On February 20, 2014, Patricia Hearst Shaw celebrated her 60th birthday.  Since her release from prison, she has lived a relatively normal life.  Any traces of her "Tania" persona seem to have vanished.  She appears to be very devoted to her two daughters and is now a grandmother.  Patty has taken guest roles on television series such as Veronica Mars (2006) and Boston Common (1996).  She has also appeared in four films directed by John Waters: Cry-Baby (1990), Serial Mom (1994), Pecker (1998) and Cecil B. Demented (2000).

The Hearst kidnapping would have been the biggest American news story of 1974 except  for one other event.  In a televised address on August 8, 1974, Richard Nixon, besieged by the Watergate scandal and facing impeachment, announced his intention to resign as President of the United States.


END NOTES

* President Bill Clinton granted Patricia Hearst a full pardon in January of 2001, shortly before he left office.

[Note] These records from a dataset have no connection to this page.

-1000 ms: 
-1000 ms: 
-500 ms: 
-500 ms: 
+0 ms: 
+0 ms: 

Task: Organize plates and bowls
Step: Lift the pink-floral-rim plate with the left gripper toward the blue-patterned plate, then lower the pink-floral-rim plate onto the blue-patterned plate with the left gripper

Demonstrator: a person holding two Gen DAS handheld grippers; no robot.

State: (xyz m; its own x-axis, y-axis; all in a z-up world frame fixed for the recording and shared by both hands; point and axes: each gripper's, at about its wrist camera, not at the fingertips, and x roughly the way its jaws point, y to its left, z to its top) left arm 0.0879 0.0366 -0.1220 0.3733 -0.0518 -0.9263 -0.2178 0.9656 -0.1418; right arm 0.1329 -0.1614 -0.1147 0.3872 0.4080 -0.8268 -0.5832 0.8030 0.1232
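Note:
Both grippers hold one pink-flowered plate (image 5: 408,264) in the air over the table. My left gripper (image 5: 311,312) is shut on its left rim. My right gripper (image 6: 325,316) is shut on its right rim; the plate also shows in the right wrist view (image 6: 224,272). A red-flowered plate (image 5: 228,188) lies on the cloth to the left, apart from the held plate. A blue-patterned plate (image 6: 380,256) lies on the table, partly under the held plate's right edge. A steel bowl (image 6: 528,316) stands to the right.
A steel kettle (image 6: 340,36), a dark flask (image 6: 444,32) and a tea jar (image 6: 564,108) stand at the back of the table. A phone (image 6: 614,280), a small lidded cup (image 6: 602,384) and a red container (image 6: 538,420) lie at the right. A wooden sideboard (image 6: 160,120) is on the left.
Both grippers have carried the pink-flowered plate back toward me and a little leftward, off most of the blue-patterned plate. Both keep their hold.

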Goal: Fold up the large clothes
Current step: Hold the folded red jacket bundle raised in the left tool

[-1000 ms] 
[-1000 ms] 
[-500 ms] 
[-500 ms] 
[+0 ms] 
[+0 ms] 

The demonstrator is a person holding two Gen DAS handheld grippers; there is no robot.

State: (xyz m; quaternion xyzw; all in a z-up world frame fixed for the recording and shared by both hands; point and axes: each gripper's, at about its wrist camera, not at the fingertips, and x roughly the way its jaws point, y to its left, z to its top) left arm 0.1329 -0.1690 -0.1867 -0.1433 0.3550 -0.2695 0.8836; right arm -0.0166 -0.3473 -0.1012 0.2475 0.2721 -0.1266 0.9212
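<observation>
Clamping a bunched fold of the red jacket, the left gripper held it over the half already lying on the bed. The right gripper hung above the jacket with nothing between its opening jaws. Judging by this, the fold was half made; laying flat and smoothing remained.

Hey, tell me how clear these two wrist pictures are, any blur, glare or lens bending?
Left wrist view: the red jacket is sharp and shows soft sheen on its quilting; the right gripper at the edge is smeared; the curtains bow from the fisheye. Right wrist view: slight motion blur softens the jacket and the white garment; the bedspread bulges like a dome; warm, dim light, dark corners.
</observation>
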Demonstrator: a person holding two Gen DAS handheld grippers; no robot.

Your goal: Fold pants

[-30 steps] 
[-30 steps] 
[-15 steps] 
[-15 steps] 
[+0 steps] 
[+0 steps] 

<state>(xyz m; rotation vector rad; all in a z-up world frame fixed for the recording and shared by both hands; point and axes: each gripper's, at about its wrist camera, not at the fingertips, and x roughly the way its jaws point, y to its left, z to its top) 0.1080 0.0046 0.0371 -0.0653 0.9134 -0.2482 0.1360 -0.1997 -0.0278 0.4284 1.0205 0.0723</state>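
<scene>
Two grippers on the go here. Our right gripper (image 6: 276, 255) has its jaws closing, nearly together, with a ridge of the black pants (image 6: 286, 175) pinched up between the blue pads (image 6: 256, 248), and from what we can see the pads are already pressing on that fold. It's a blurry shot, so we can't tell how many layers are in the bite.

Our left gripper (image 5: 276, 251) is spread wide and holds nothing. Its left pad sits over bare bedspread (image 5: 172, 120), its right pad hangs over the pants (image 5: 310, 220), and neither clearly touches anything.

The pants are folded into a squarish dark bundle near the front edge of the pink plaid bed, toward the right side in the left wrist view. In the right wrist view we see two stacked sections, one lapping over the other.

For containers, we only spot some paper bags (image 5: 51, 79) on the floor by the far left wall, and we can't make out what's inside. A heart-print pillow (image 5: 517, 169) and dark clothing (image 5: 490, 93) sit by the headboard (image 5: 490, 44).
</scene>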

* Patty's parents divorced in 1982.  Her father, Randolph Apperson Hearst, died of a stroke in a New York hospital on December 18, 2000.  He was 85 years old at the time of his passing.  His second marriage, to Maria Scruggs (originally Maria Pachi of Rome, Italy) also ended in divorce. He was survived by his  third wife, Veronica de Uribe, whom he wed in 1987.

* Patty's mother, Catherine Wood Campbell, moved to Beverly Hills after her divorce from Randolph Herast.  She passed away at the UCLA Medical Center on December 30, 1998 after suffering a stroke. She was 81,

* At last report, Steven A. Weed, born 1948, was a real estate agent in Menlo Park, California.  An unconfirmed web source stated that he married and is the father of two sons.  In 1976, Weed published a tell-all book, written with Scott Swanton, titled My Search for Patty Hearst.  In his book, Weed described his relationship with Patty as "pleasantly routinized with our studies, movies on weekends, laundromat and grocery runs . . . We were just two people.  We were in love and planning to be married."  It was not to be, however.  Patty's kidnapping ordeal changed their lives irrevocably.



* In 2007. Patty's daughter, Gillian, married lawyer Christian Simonds.  Last year, Gillian gave birth to a daughter named Harper - Patty's first grandchild.  According to a March 5, 2014 report in the New York Post, Gillian is expecting her second child, due this summer.

* Patty's youngest daughter, Lydia Hearst-Shaw is now 29 years old.  Known professionally as Lydia Hearst, she is an actress, fashion model and socialite.